GH-1387 Improved custom service executor extension system #1388

Aklakan · 2022-06-15T12:21:27Z

GitHub issue resolved #1387.
This fixes #1399.

Pull request Description: This PR adds the following changes to the custom service executor plugin system:

Improvements:

chaining There is now ChainingServiceExecutor which allows for transparently forwarding a request to the next ChainingServiceExecutor instance in the registry. This way a custom service executor can modify the request and have it processed by the remainder of the chain.
bulk processing The plugin system introduced with jena 4.5.0 only supports lookups with individual bindings. This PR adds support for plugins that want to process bindings in bulk. The main difference in the APIs is whether the createExecution method accepts a single Binding or a QueryIterator. There is now a ServiceExecutorRegistryBulk which by default has an registration that delegates to the non-bulk one.

Breaking changes:

ServiceExecutorRegistry.getFactories() now returns a List<ChainingServiceExecutor> because this is its internal storage; previously it was List<ServiceExecutorFactory>. I am afraid re-establishing compatibility in this regard would require a completely new registry with a new context attribute.

Deprecations:

Deprecated ServiceExecutorFactory in favor of ServiceExecutor (ServiceExecutorFactory extends from the latter). Use of the old code delegates to the new one.
- In the new code the method that creates a ServiceExecution is now called createExecution (rather than createExecutor)
~~Deprecated ServiceExecutorRegistry.add in favor of prepend. Both methods add executors to the beginning of the registry's list so they are considered before the default behavior.~~ QueryEngineFactory also uses add to prepend; so add is consistent with existing naming.
Legacy add method for ServiceExecutorFactory exists and wraps it as a ChainingServiceExecutor.
Legacy remove method for ServiceExecutorFactory finds previously wrapped elements..
Deprecated ServiceExecution because it doesn't add anything over QueryIterator.

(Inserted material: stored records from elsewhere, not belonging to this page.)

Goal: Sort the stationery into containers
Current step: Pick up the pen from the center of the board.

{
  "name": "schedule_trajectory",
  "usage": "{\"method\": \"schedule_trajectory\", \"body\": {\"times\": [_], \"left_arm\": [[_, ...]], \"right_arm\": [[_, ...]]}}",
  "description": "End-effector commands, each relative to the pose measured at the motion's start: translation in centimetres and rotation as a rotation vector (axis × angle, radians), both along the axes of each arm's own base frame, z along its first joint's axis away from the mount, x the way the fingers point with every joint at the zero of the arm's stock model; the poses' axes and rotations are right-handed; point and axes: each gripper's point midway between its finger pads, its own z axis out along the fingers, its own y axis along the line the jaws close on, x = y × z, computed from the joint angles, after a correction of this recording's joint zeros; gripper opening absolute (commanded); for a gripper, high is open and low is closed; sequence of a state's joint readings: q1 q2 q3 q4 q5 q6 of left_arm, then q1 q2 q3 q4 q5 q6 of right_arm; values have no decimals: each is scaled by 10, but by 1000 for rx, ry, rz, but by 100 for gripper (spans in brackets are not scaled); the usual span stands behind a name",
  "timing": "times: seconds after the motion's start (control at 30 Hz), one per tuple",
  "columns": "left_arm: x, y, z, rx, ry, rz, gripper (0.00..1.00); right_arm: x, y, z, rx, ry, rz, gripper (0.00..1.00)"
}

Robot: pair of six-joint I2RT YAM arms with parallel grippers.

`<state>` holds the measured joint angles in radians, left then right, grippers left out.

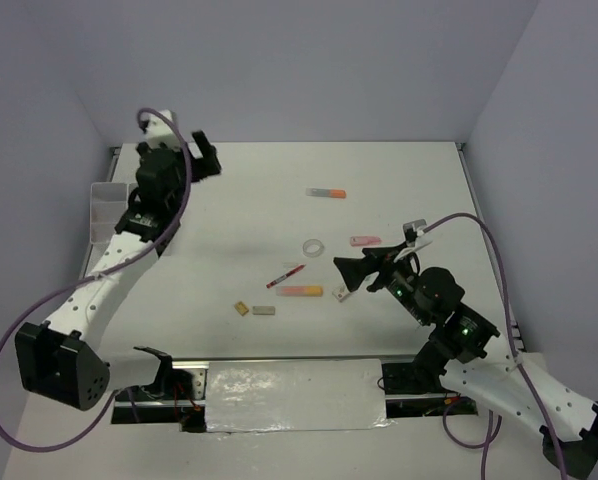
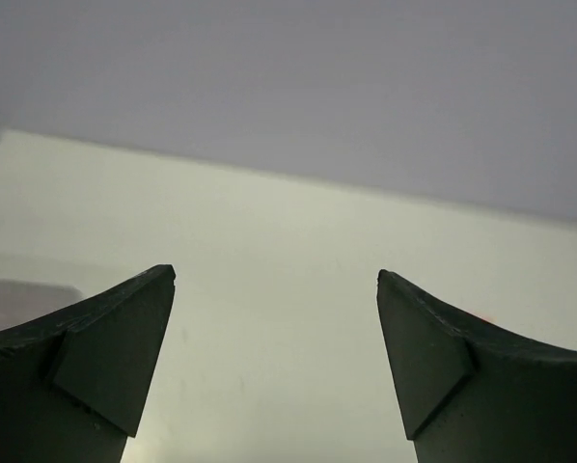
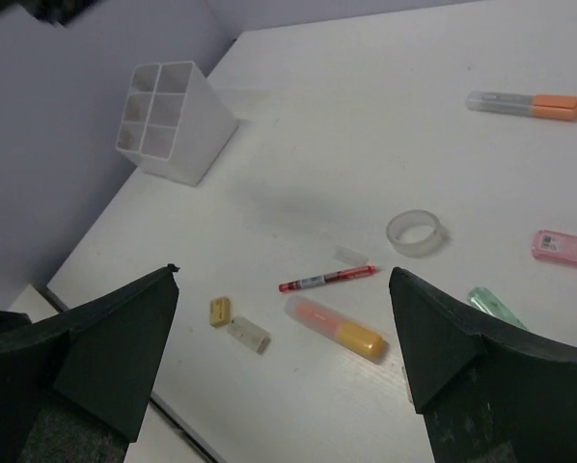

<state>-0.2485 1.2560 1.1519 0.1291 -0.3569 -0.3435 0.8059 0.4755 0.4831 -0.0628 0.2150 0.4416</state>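
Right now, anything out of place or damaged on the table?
Nothing stands out. The orange marker, tape ring, red pen and the other pieces lie loose mid-table, none broken or overhanging. The divided box looks upright by the left edge. Open and empty: left gripper, right gripper.

The table (image 1: 399,190) is finished in a smooth, matt white surface. The box (image 3: 187,121) is made of thin, milky, translucent plastic with a soft sheen. The tape ring (image 3: 416,232) is seen as clear, glossy film. The pink-and-orange marker (image 3: 335,328) is cased in smooth plastic, frosted and see-through at its pink end. The fingers (image 3: 105,347) of the right gripper (image 3: 284,272) are formed of matt black plastic, faintly grainy. The sheet (image 1: 294,395) is shiny and crinkled.
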Motion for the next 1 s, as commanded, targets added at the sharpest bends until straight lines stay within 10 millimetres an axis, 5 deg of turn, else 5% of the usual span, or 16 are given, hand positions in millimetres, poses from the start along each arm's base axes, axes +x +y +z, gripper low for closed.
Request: {"method": "schedule_trajectory", "body": {"times": [0.0,0.1,0.33,0.6,0.97], "left_arm": [[-32,-76,-77,19,219,-302,97],[-65,-112,-143,112,379,-414,96],[-121,-172,-206,269,570,-673,84],[-146,-204,-230,412,670,-800,75],[-130,-219,-266,507,787,-827,61]], "right_arm": [[-8,-2,29,31,2,28,98],[-16,0,35,10,-14,73,97],[-24,2,27,-21,10,120,96],[-28,1,13,-32,48,127,96],[-30,-1,5,-61,63,129,96]]}}
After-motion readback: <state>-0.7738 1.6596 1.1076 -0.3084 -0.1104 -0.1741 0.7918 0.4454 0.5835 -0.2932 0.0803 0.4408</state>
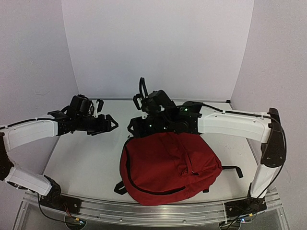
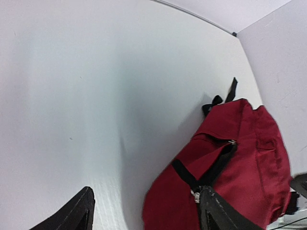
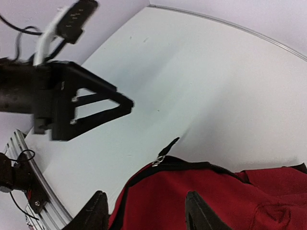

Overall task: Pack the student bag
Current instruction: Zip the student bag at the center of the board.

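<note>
The student bag (image 1: 168, 167) is a dark red backpack lying flat on the white table (image 1: 81, 158), its black zipper shut along the top. Above the bag's far left corner my left gripper (image 1: 111, 123) hovers open; in the left wrist view the bag (image 2: 240, 158) lies under its right fingertip (image 2: 216, 211), and the left gripper (image 2: 146, 215) holds nothing. My right gripper (image 1: 132, 125) hangs open just over the bag's far edge. In the right wrist view the right gripper (image 3: 146, 213) straddles the red fabric (image 3: 216, 201) without touching it, close to the zipper pull (image 3: 165, 155).
White walls close the table at the back and both sides. An aluminium rail (image 1: 158, 211) runs along the near edge. A black strap (image 1: 232, 168) sticks out of the bag to the right. The left gripper's fingers (image 3: 96, 108) show in the right wrist view.
</note>
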`<act>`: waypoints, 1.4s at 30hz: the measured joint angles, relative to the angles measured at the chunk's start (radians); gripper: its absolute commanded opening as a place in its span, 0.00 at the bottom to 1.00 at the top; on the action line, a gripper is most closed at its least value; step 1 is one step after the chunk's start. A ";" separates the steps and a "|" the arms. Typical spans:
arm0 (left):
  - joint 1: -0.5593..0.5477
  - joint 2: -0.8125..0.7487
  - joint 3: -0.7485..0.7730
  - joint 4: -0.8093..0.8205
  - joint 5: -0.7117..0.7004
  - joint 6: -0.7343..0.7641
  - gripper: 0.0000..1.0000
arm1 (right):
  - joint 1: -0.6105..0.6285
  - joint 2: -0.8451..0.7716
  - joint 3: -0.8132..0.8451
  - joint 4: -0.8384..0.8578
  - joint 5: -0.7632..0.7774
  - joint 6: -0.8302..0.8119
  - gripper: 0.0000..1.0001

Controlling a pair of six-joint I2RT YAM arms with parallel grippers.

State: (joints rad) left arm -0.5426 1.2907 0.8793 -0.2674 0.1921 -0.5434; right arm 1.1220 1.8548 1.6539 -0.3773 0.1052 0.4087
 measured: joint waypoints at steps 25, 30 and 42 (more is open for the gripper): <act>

Javadoc exists and is up-to-data
Tests are included.
Documentation change and updates are provided for the Apache Jena website
Commits have been squashed to remove intermediate development commit messages.
Key commit messages start with the issue number (GH-xxxx or JENA-xxxx)

By submitting this pull request, I acknowledge that I am making a contribution to the Apache Software Foundation under the terms and conditions of the Contributor's Agreement.

See the Apache Jena "Contributing" guide.

afs · 2022-06-17T09:15:32Z

jena-arq/src/main/java/org/apache/jena/sparql/engine/iterator/QueryIterRepeatApply.java

-            return null;
-        }
-
+    protected QueryIterator nextStage(QueryIterator input) {


Please explain what is going on here.

If a change is needed, then having a superclass is not necessary. Just two nextStage methods with different signatures.

QueryIterApplyBulk's nextStage(QueryIterator) method flat-maps the input QueryIterator to an output QueryIterator until the input iterator is consumed - i.e. implementations of nextStage can "per stage" consume an arbitrary amount > 0 from the input iterator.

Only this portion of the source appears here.